Чем бы ни был научный метод на самом деле, люди полагают, что они ведут себя научно всякий раз, когда создают «здесь внутри», чтобы знать, не участвуя в акте познания. Необходимого дистанцирования, отчуждения «здесь внутри» от «там снаружи» можно достичь разными способами: наличием механического устройства между наблюдателем и наблюдаемым; обработкой сухого жаргона и технических терминов, которые заменяют чувственную речь; изобретением странных методологий, которые тянутся к предмету обсуждения, как пара механических рук; подчинением конкретного непосредственного опыта статистическому обобщению; апеллированием к профессиональному стандарту, который освобождает наблюдателя от ответственности за все, кроме высокопарных абстракций вроде «поисков истины», «чистого исследования» и т. д. Все эти протективные стратегии согласуются прежде всего с натурами, которые зажаты робостью и страхом, но также и с теми, для кого характерна абсолютная бесчувственность, чей привычный образ контакта с миром – холодное любопытство, не тронутое любовью, нежностью или страстным интересом. За робостью и бесчувственностью может таиться злобность личности, мучительно отдаленной от страстной вовлеченности в жизнь. Показательно, что всякий раз, когда речь заходит о научных методах исследований, изучение мотиваций, лежащих в основе человеческого желания быть абсолютно объективным, считается бесполезным, а то и откровенно недобросовестным. Поэтому неудивительно, что объективностью можно легко оправдать как бесцеремонное или враждебное любопытство, так и любопытство из любви и заботы. В любом случае, когда я убеждаю себя, что могу создать в себе место, свободное от темных страстей, враждебности, радостей, страхов и пороков, определяющих меня как личность, место, которое есть «не я», и только из этого «не я» могу отчетливо воспринимать реальность, тогда я начинаю уважать миф об объективном сознании.

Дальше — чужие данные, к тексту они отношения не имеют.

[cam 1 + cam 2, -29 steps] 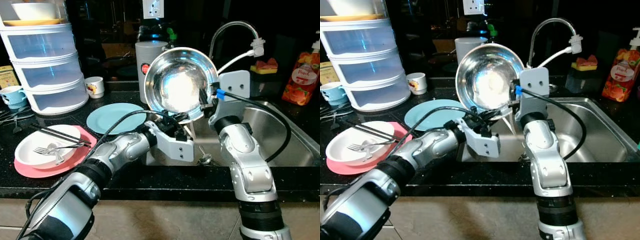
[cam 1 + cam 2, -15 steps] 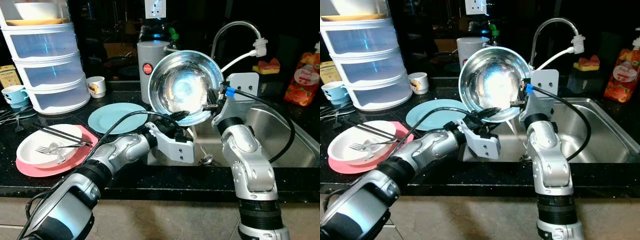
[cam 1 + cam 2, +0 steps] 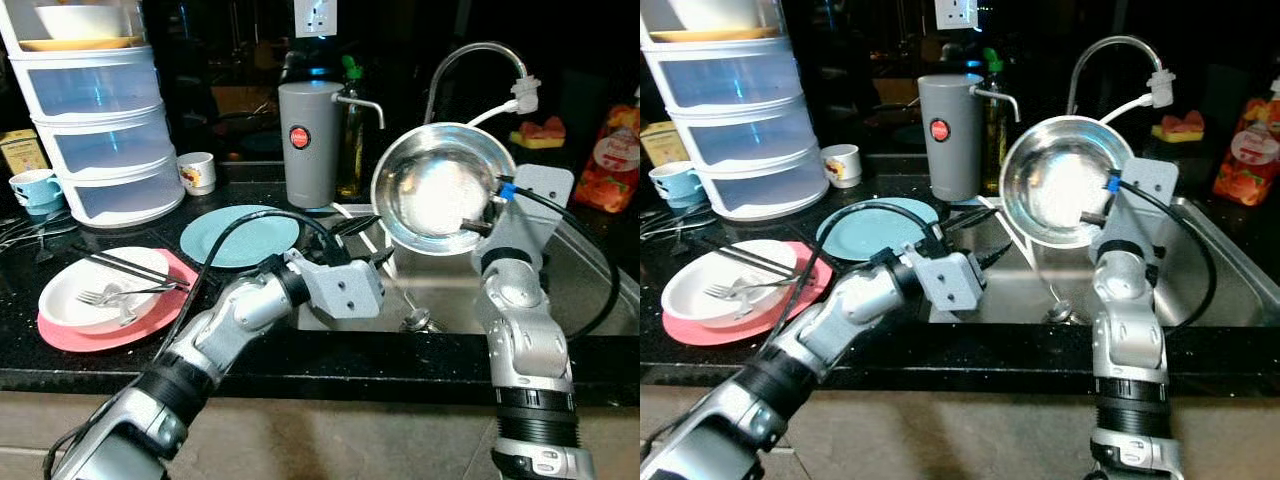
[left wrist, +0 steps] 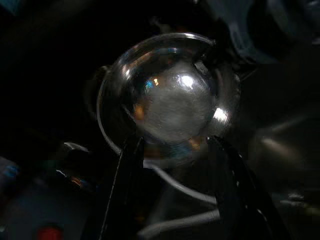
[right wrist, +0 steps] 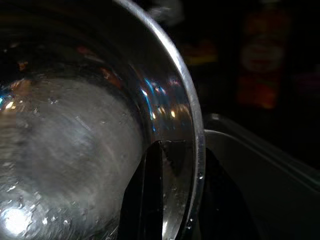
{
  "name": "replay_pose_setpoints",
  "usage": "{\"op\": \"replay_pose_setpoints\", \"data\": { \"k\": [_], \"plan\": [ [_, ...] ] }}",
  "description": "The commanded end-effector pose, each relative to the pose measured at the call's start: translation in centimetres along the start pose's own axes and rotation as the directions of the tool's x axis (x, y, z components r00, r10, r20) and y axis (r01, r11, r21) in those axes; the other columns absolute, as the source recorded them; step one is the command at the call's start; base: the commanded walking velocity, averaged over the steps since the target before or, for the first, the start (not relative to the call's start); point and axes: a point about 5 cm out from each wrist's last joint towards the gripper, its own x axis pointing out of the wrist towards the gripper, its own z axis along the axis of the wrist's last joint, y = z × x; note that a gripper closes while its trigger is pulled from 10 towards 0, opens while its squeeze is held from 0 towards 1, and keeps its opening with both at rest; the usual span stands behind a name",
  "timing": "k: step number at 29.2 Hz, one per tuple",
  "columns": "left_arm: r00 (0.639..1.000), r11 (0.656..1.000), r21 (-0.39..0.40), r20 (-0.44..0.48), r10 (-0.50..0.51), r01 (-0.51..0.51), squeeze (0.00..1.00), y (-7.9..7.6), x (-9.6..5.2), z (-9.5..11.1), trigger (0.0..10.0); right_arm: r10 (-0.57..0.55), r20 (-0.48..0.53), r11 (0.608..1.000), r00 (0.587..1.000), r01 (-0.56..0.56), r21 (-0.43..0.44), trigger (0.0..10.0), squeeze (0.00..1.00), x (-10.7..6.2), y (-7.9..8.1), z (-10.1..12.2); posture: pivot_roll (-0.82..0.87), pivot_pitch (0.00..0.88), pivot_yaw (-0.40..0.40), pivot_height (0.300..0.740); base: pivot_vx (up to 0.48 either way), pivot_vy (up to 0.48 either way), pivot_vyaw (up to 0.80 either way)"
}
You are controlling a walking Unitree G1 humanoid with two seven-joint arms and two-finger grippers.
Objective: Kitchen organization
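Note:
A shiny steel bowl (image 3: 435, 195) hangs tilted on its side above the sink (image 3: 590, 290), its hollow facing me. My right gripper (image 3: 485, 215) is shut on the bowl's right rim; in the right wrist view one finger (image 5: 150, 190) lies inside the bowl and the rim passes between the two. My left gripper (image 3: 385, 258) is open and empty, low at the sink's left edge, apart from the bowl. In the left wrist view the bowl (image 4: 167, 100) shows beyond its spread fingers (image 4: 125, 190).
A faucet (image 3: 470, 60) arches behind the bowl. A grey canister (image 3: 308, 140) and a teal plate (image 3: 240, 235) stand to its left. Further left are a white bowl with a fork (image 3: 95, 290) on a pink plate, and plastic drawers (image 3: 100, 130). A spoon (image 3: 415, 320) lies in the sink.
My left gripper has let go of the bowl and dropped back toward the counter. My right gripper has carried the bowl to the right, over the sink.

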Motion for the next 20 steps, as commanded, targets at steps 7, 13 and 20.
{"op": "replay_pose_setpoints", "data": {
  "k": [7,13,20],
  "plan": [
    [0.899,0.794,-0.506,-0.425,0.109,-0.336,0.0,1.0,0.7,-3.4,10.0,0.139,-0.131,0.954,0.982,-0.168,-0.248,10.0,0.0,0.2,1.7,-3.7,0.01,0.057,-0.009,0.74,0.0,0.0,0.0],
    [0.833,0.853,-0.369,-0.538,0.126,-0.368,0.0,2.4,1.5,-4.4,10.0,0.296,-0.207,0.868,0.932,-0.353,-0.35,10.0,1.0,-0.9,3.8,-5.9,0.02,0.054,-0.009,0.74,0.0,0.0,0.0],
    [0.728,0.994,0.107,-0.684,0.053,0.028,0.0,5.3,0.3,-6.3,10.0,0.355,-0.025,0.892,0.935,-0.346,-0.29,10.0,0.0,-1.1,5.1,-2.4,0.01,0.042,0.002,0.74,0.0,0.0,0.0]
  ]
}}
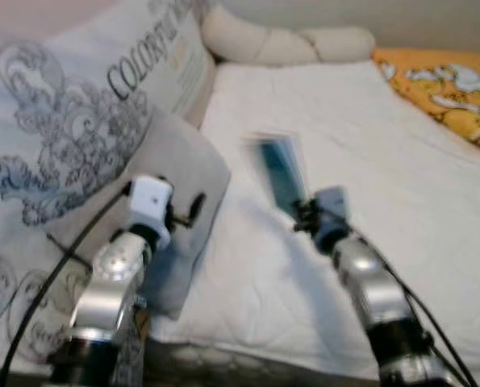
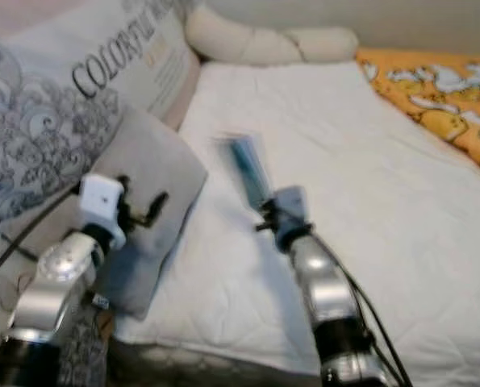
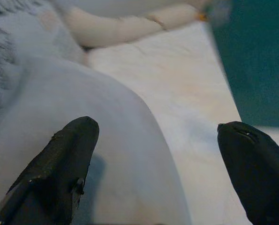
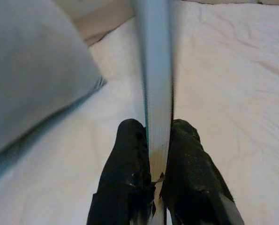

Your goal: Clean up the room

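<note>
Clamped on the lower edge of a thin teal-covered book [image 4: 157, 93], the right gripper [image 4: 158, 183] holds it upright and off the white bedspread [image 1: 401, 185], about midway across the bed, toward its near edge. The book looks blurred in the head views [image 1: 278, 171]. The left gripper [image 3: 153, 159] has its fingers [image 3: 66, 159] spread wide apart, empty, poised over a plain grey pillow [image 1: 179, 173] lying at the bed's left side. That pillow leans against a large patterned cushion printed with lettering [image 1: 86, 97]. A cream bolster [image 1: 280, 42] lies along the far edge, and an orange printed blanket [image 1: 445, 85] covers the far right corner.
</note>
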### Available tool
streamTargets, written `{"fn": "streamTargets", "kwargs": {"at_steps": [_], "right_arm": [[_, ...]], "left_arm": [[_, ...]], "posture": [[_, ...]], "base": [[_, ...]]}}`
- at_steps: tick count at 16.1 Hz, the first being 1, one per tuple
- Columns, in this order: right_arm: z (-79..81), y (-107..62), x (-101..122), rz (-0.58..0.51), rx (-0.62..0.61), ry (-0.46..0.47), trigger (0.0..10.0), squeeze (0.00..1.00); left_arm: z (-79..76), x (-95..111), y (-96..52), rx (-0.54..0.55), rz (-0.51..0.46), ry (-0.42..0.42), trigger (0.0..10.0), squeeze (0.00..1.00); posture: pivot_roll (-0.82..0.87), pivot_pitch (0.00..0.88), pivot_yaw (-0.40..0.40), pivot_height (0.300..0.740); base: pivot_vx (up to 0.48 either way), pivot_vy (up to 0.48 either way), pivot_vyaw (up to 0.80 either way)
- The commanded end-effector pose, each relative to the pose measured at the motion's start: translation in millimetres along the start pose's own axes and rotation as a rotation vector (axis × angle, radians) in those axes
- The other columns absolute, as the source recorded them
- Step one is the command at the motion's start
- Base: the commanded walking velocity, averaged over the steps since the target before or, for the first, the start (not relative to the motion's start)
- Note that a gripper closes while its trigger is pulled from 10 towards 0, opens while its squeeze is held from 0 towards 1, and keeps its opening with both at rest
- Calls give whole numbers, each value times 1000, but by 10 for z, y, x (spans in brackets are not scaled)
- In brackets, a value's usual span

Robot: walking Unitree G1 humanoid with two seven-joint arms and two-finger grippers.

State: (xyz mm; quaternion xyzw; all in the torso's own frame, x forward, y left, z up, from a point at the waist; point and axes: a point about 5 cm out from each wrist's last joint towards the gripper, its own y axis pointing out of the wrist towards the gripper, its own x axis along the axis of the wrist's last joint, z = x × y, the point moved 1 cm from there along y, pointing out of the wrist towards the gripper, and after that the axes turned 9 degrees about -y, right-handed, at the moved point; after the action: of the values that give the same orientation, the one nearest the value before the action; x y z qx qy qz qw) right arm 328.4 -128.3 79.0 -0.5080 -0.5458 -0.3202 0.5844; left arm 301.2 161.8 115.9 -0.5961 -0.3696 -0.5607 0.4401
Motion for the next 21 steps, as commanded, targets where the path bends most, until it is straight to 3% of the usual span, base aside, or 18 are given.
{"fn": "streamTargets", "kwargs": {"at_steps": [1, 2, 4, 6, 7, 8, 12, 15, 16, 17, 18, 21], "right_arm": [[87, 95, 219, -67, 62, 95, 10000, 0], [88, 106, 227, -65, 73, 111, 10000, 0], [132, 194, 268, -13, 239, 240, 10000, 0], [101, 248, 245, 50, 294, 299, 10000, 0], [95, 270, 163, 160, 323, 329, 10000, 0], [84, 271, 51, 271, 363, 432, 10000, 0], [161, 132, -248, 438, 509, 623, 10000, 0], [93, 87, -434, 482, 419, 661, 10000, 0], [30, 111, -437, 451, 361, 655, 10000, 333], [5, 113, -446, 449, 337, 653, 10000, 937], [-37, 98, -491, 472, 297, 643, 10000, 1000], [-76, -12, -703, 601, 245, 543, 10000, 1000]], "left_arm": [[-16, -54, -49, -68, 51, 12, 10000, 263], [-27, -60, -56, -85, 59, 14, 10000, 263], [-120, -129, -128, -220, 136, -2, 10000, 267], [-169, -182, -187, -304, 190, -3, 10000, 263], [-187, -209, -228, -347, 224, 6, 10000, 263], [-185, -315, -325, -402, 329, 10, 10000, 259], [-169, -385, -449, -448, 415, -4, 10000, 259], [-166, -370, -481, -457, 434, 3, 10000, 259], [-167, -373, -515, -467, 451, 9, 10000, 259], [-165, -378, -528, -469, 459, 15, 10000, 255], [-165, -381, -551, -471, 470, 19, 10000, 259], [-162, -373, -577, -472, 479, 21, 10000, 259]], "posture": [[144, 0, 39, 740], [144, 0, 39, 740], [150, 0, 47, 740], [150, 0, 47, 740], [158, 0, 47, 740], [160, 0, 46, 740], [181, 0, 37, 740], [204, 0, 41, 740], [216, 0, 44, 740], [216, 0, 44, 740], [227, 0, 47, 740], [239, 0, 45, 740]], "base": [[0, 0, 0], [0, 0, 0], [0, 0, 0], [0, 0, 0], [0, 0, 0], [0, 0, 0], [0, 0, 0], [0, 0, 0], [0, 0, 0], [0, 0, 0], [0, 0, 0], [0, 0, 0]]}}
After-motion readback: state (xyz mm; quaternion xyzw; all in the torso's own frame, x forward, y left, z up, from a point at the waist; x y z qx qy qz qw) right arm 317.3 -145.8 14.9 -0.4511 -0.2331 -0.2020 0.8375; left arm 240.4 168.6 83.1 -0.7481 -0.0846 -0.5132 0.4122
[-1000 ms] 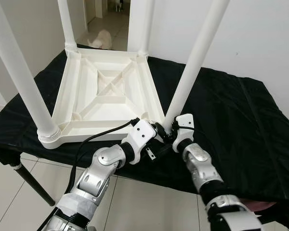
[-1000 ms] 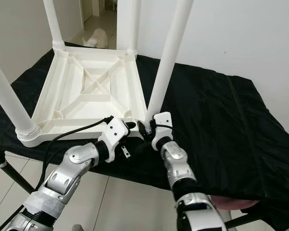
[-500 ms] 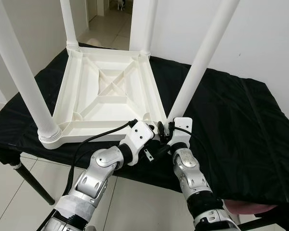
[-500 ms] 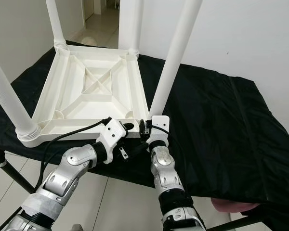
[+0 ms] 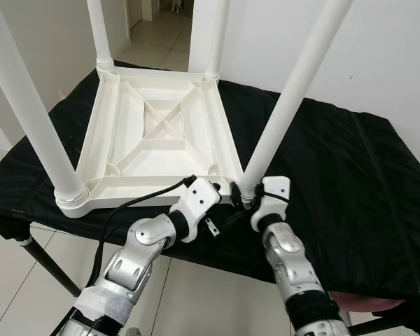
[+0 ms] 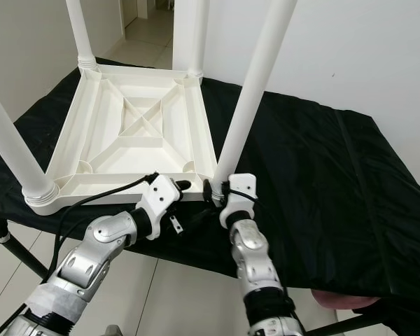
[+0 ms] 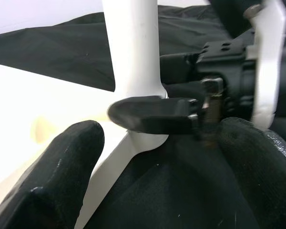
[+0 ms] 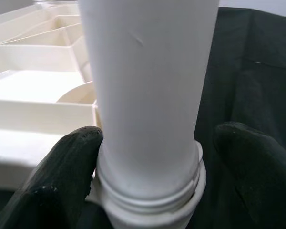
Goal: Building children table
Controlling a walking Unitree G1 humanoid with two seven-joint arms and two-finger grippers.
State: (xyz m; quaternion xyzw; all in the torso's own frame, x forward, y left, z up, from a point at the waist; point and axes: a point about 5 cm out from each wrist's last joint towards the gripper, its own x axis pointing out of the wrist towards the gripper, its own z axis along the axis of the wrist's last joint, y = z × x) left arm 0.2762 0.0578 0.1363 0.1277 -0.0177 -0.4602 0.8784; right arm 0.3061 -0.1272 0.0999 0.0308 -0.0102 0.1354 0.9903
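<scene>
Black cloth (image 5: pixel 336 168); right claw (image 8: pixel 148 191) straddles table leg (image 5: pixel 280 119) base, fingers apart.

**Desk:** Where do the upturned table's legs end?

**Photographer:** The frame's top edge cuts all four. The near-right leg (image 5: pixel 294 91) also loses its foot, where it meets the table corner, behind the two white wrist housings.

**Desk:** The fingers there?

**Photographer:** From the head camera, the right gripper (image 8: pixel 150 157) has its fingers tucked behind its own housing. In the left gripper's (image 7: pixel 162 162) wrist view, the nearest fingertip (image 7: pixel 52 176) is a soft black blur that runs off the bottom edge.

**Desk:** Bottom right?

**Photographer:** A pinkish shape (image 5: pixel 364 302) lies half under the black cloth (image 5: pixel 336 175). What it is cannot be told.
</scene>
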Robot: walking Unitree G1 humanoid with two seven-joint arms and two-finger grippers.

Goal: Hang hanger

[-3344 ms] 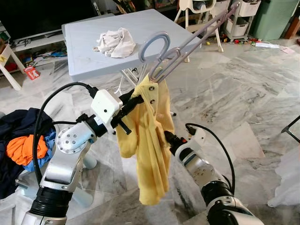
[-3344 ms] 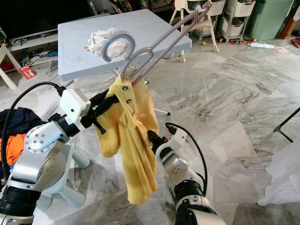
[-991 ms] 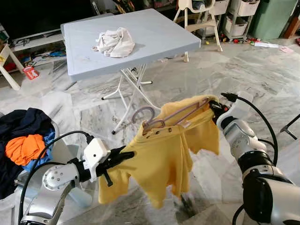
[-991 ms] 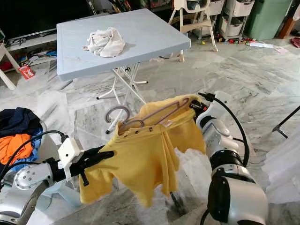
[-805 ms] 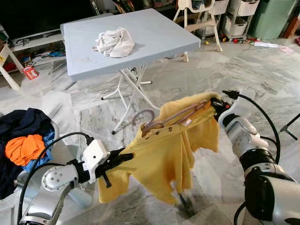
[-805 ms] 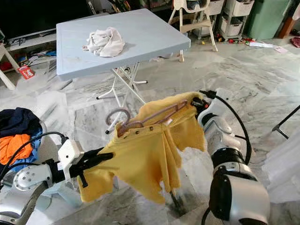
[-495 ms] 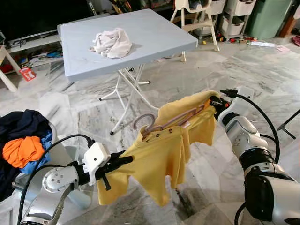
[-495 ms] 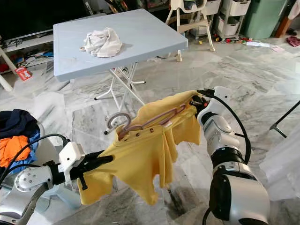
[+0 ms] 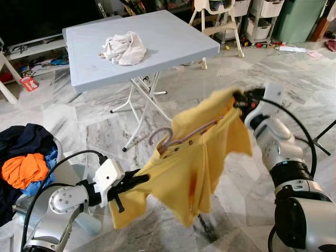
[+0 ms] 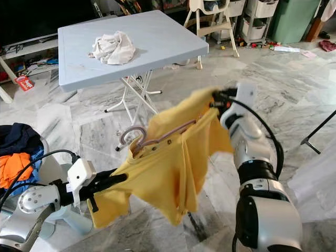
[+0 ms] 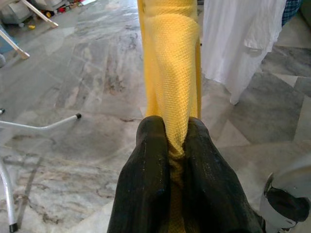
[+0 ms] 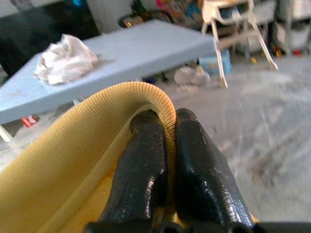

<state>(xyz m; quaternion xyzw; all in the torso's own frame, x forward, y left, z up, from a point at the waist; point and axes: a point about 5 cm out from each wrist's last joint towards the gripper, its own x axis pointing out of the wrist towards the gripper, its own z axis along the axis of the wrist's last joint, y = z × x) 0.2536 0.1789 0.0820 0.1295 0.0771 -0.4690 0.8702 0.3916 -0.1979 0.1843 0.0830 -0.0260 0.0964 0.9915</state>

Основное значение пребывания в «здесь внутри» – стать невидимым холодным зрителем. Абрахам Маслоу характеризует ситуацию так:
«Это означает смотреть на что-то, что не является тобой, человеком, личностью, на что-то независимое от тебя воспринимающего.
…В этом случае ты-наблюдатель действительно отчужден от этого нечто, без понимания, симпатии, идентификации… глядишь в микроскоп или телескоп, как в замочную скважину, с любопытством всматриваешься, находясь на расстоянии, снаружи, будто у тебя нет права быть в комнате, в которую заглядывают» [221].
У зрительского «здесь внутри» есть много имен: эго, интеллект, собственное «я», субъект, разум… Я избегаю здесь таких обозначений: они предполагают какую-то фиксированную способность или психическую единицу. Я предпочитаю делать акцент на акте сжатия, который имеет место внутри личности, на ощущении совершения шага назад, подальше от и прочь из. Не только подальше и прочь из реального мира, но и от несформулированных ощущений, физических потребностей и возникающих в голове изменчивых образов. Этим «иррациональностям» Фрейд дал показательное название – «оно»: что-то из разряда «не-я», чуждое, непостижимое и достоверно познаваемое лишь тогда, когда его насильно вытаскивают «туда снаружи» и подвергают анализу.
Идеал объективного сознания – чтобы «здесь внутри» было как можно меньше, а «там снаружи», наоборот, как можно больше, ибо изучению и познанию поддается только «там снаружи». Объективность приводит к огромному опустошению, к прогрессирующему отчуждению «здесь-внутришного» персонального содержания в попытке получить некую единицу с максимально высокой наблюдательской концентрацией, окруженную максимально широкой областью исследований. Само слово «концентрация» дает интересный образ личности, сжатой в маленький твердый шарик; отсюда впечатление сгущенной, сократившейся личности, которая стала меньше, чем могла быть. При этом от «здесь внутри» требуют оставаться «сконцентрированным» как можно дольше и чаще. Любопытно, что великим благом, сиречь знанием, гарантией нашего выживания называют то, что подходит разве что этой уменьшенной, усохшей личности.
Научный наблюдатель, у которого возникло ощущение, что «там снаружи» начинает притягивать его лично – скажем, в манере любовника, причаровывающего чьи-то симпатии, и уже нельзя сказать, где заканчивается одно «я» и начинается другое, – может потерять свою объективность. Поэтому он должен отбиваться от иррационального вовлечения своих личных чувств; как Одиссея при песнях сирен, «здесь внутри» надо привязывать к мачте, иначе его миссия не будет выполнена. Но если тело, чувства, эмоции, мораль, чувственное обаяние остаются «там снаружи», то кто же этот «здесь внутри», который стойко борется с пением сирен? Престранная личность этот «здесь внутри». Ситуация все больше напоминает замок у Кафки: хорошо защищенная твердыня, контролируемая… неизвестными лицами.